The Web is a hodgepodge of the above languages. The average older website will either run on a “LAMP” stack (Linux, Apache, MySQL, PHP) or a Microsoft stack (.NET), but the concepts are similar. There is some operating system (Linux or Windows) which offers basic hardware, networking, and file management functions just so that everything else can run; ideally it just works and gets out of the way, in reality it almost never does. There is a database, usually SQL-based, which stores data (MySQL or MS SQL). There is a web server like Apache or MS IIS, which speaks HTTP (an intermediary language language that web browsers use to talk to web servers). HTTP rides on top of TCP/IP, the networking language that routers use to talk to each other underneath HTTP. Then a serverside programming language like PHP or VB.net (translated into ASP.net) combines server-side code and HTML markup to produce web pages. The web server sends the compiled (processed) HTML to web browsers like Chrome/Firefox, which then renders the pretty web pages you see.

One major nuance to the Web is JavaScript. Because of the messy, organic way the Web evolved over decades and across many products from different vendors, JavaScript became the de facto standard supplement to serverside programming. It allows additional programmability on the client side (meaning it runs on your computer, inside a security sandbox, instead of the remote web server). In the early days, JavaScript was impractical for anything but very simple use cases (like changing font colors, or showing a popup message). But as computers got more powerful and JavaScript and browsers got faster and better, it’s taken over a lot of things that traditionally would’ve required PHP or ASP.net other nearly-extinct languages (like ColdFusion). JavaScript is far from perfect, but the options before it were even worse: ActiveX, Flash, Shockwave, random browser plug-ins, etc. Now JavaScript can do pretty much everything, if mediocrely. Hence the popularity of JSON.
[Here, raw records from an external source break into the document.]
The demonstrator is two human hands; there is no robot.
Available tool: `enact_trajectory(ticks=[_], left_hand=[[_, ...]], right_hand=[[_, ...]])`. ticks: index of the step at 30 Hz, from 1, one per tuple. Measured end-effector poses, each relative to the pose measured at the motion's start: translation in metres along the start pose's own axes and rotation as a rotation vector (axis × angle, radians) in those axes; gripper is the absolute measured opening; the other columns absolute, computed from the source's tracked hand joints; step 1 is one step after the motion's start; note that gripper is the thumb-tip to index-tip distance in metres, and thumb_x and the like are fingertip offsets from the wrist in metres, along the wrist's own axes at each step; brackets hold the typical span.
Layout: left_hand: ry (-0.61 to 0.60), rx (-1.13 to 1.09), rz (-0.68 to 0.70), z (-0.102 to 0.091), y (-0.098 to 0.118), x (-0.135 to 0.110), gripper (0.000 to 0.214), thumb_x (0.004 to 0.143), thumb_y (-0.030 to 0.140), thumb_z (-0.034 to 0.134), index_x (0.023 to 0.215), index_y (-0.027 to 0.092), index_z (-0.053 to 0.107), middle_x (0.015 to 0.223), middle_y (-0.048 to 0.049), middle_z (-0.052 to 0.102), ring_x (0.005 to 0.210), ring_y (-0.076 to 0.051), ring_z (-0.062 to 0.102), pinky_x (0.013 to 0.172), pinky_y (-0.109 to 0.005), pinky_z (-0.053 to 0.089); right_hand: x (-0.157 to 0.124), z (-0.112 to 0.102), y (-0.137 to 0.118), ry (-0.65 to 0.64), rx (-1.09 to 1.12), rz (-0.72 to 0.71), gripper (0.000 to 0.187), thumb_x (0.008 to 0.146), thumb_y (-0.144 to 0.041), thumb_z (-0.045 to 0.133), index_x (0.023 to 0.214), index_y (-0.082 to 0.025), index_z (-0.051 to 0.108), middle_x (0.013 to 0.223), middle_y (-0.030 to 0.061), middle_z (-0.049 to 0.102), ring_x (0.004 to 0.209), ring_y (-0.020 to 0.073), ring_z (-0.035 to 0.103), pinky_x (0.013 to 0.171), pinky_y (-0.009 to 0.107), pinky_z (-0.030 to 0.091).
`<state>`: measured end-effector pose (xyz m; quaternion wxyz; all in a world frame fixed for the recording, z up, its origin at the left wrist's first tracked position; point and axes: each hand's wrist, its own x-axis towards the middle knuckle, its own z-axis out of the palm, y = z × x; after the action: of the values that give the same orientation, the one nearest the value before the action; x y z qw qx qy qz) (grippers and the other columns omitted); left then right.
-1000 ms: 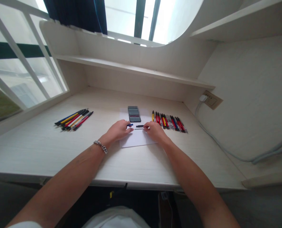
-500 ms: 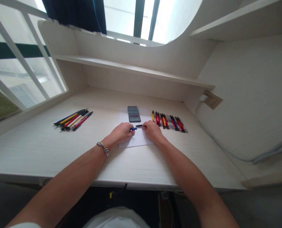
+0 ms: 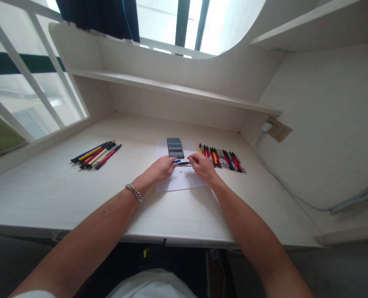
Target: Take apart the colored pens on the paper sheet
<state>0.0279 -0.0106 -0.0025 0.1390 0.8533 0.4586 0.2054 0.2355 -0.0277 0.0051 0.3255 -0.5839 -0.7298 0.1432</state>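
Since the earlier frame, the blue pen section (image 3: 177, 161) has tilted up and the hands have parted slightly. Left to right: a bunch of pens (image 3: 95, 155) lies on the desk (image 3: 47, 198); the left hand (image 3: 161, 169) pinches the blue section; the right hand (image 3: 202, 167) grasps a black pen section (image 3: 184, 163) — both seemingly held up to work over the paper sheet (image 3: 179, 184). A row of pens (image 3: 221, 160) lies beyond.

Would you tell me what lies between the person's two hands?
The head view shows a blue pen part and a black pen part between the left hand and right hand.
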Motion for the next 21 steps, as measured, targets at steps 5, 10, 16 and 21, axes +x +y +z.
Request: enact_trajectory(ticks=[5,10,16,21], left_hand=[[0.032,-0.133,-0.043,0.002,-0.008,-0.002,0.033,0.097,0.030,0.045,0.120,0.021,0.067,0.104,-0.0088,0.075,0.092,-0.021,0.068,0.081,-0.030,0.049],[0.103,-0.257,-0.113,-0.006,-0.008,-0.003,0.026,0.098,0.033,0.045,0.113,0.020,0.062,0.093,-0.0064,0.076,0.083,-0.020,0.070,0.079,-0.032,0.051],[0.235,-0.395,-0.025,-0.012,-0.006,-0.004,0.028,0.094,0.040,0.056,0.108,0.019,0.068,0.102,-0.0082,0.076,0.089,-0.020,0.070,0.082,-0.031,0.052],[0.067,-0.206,0.084,-0.002,-0.002,-0.006,0.029,0.086,0.032,0.067,0.111,0.020,0.076,0.098,-0.0087,0.074,0.083,-0.020,0.067,0.079,-0.032,0.051]], right_hand=[[-0.002,-0.002,0.003,-0.063,-0.105,-0.045,0.020,0.093,-0.020,0.057,0.096,-0.019,0.077,0.093,0.0056,0.076,0.085,0.0173,0.065,0.077,0.026,0.044],[-0.005,0.000,0.004,-0.126,-0.166,-0.077,0.016,0.091,-0.019,0.063,0.096,-0.020,0.078,0.098,0.0066,0.074,0.083,0.0162,0.063,0.079,0.026,0.044],[-0.006,0.006,0.001,-0.170,-0.180,-0.117,0.016,0.090,-0.021,0.066,0.100,-0.022,0.079,0.099,0.0068,0.073,0.086,0.0169,0.063,0.082,0.026,0.045],[-0.003,-0.003,0.009,-0.124,-0.193,-0.098,0.017,0.092,-0.021,0.062,0.095,-0.020,0.078,0.097,0.0074,0.073,0.086,0.0170,0.063,0.082,0.026,0.045]])
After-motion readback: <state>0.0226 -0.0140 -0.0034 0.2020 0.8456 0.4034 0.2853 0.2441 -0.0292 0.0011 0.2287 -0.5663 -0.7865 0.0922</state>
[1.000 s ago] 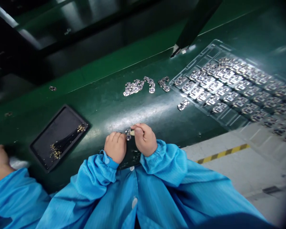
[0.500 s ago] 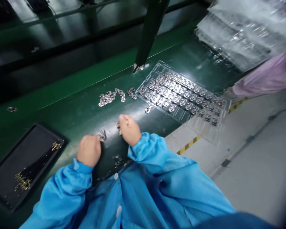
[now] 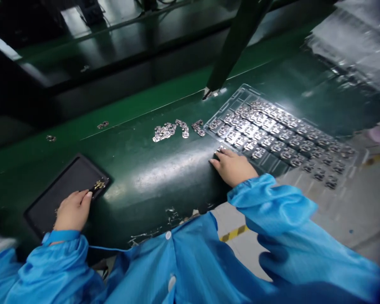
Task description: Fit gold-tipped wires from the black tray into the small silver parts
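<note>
Fingers: right hand (image 3: 234,168) narrow at silver circuit board (image 3: 221,148), beside clear plastic tray (image 3: 240,95), left corner; left hand (image 3: 72,210) at gold-tipped black wires (image 3: 99,184), black rectangular tray (image 3: 65,181), right corner | grips unclear | board likely light, stiff, fragile; pinch edges

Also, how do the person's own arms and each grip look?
The sleeves are blue, loose and gathered at their ends. The left grip and right grip wear no gloves; the left has a blue wristband, and a thin blue cord shows nearby.
</note>
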The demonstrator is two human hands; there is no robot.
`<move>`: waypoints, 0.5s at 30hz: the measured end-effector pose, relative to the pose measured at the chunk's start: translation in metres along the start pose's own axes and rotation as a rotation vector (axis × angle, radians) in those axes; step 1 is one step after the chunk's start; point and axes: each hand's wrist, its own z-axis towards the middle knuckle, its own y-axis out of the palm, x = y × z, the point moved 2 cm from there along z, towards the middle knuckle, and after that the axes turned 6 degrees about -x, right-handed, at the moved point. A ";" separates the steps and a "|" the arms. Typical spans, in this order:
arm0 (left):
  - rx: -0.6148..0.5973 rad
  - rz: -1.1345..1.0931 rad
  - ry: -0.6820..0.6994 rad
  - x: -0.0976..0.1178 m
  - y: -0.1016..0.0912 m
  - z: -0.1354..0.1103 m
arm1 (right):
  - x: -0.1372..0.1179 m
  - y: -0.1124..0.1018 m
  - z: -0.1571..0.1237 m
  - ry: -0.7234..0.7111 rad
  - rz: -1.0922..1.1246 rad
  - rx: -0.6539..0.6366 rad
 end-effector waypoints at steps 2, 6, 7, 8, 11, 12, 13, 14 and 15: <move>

Today, there is a mass paradigm shift in progress, where a lot of newly written web apps (just a fancy term for a highly interactive, complex website) are written heavily in JavaScript, and sometimes JavaScript is used on the serverside too (not necessarily because it’s the ideal language for serverside stuff, but because that’s one less language for the staff to have to learn and maintain). The “stack” itself is changing too, often in favor of much lighter and faster servers and modular “workers” that live and die short lives in the cloud, each instance of which only runs for a few seconds. But anyway, that’s getting probably too far into the field of systems architecture.

Why is it all so complex? It’s just a lot of competition from a lot of different vendors and open-source movements. There is a lot of overlap, redundancy, idiosyncrasy, and of course tradition and religion. Modern IT is hyper-specialized and hyper-diffused at the same time. To use a car analogy, imagine if governments didn’t set highway and vehicle standards, and every household could build their own cars in their backyards, most of which would drive on the roads, some of which would drive under or around it, some of which would randomly blow up, some of which are designed to stop others from blowing up, etc. That’s IT, and the Web specifically, today.

Well then you should search for material on your specific car and skim it. You’re unlikely to find one that is surface level but also explains what the Johnson Rod is, so you just have to decide how much of the chapter on timing fans and Johnson Rods versus Smith Splines you personally need.

Books about programming, as you say, are usually geared at people who know one or more relevant programming languages.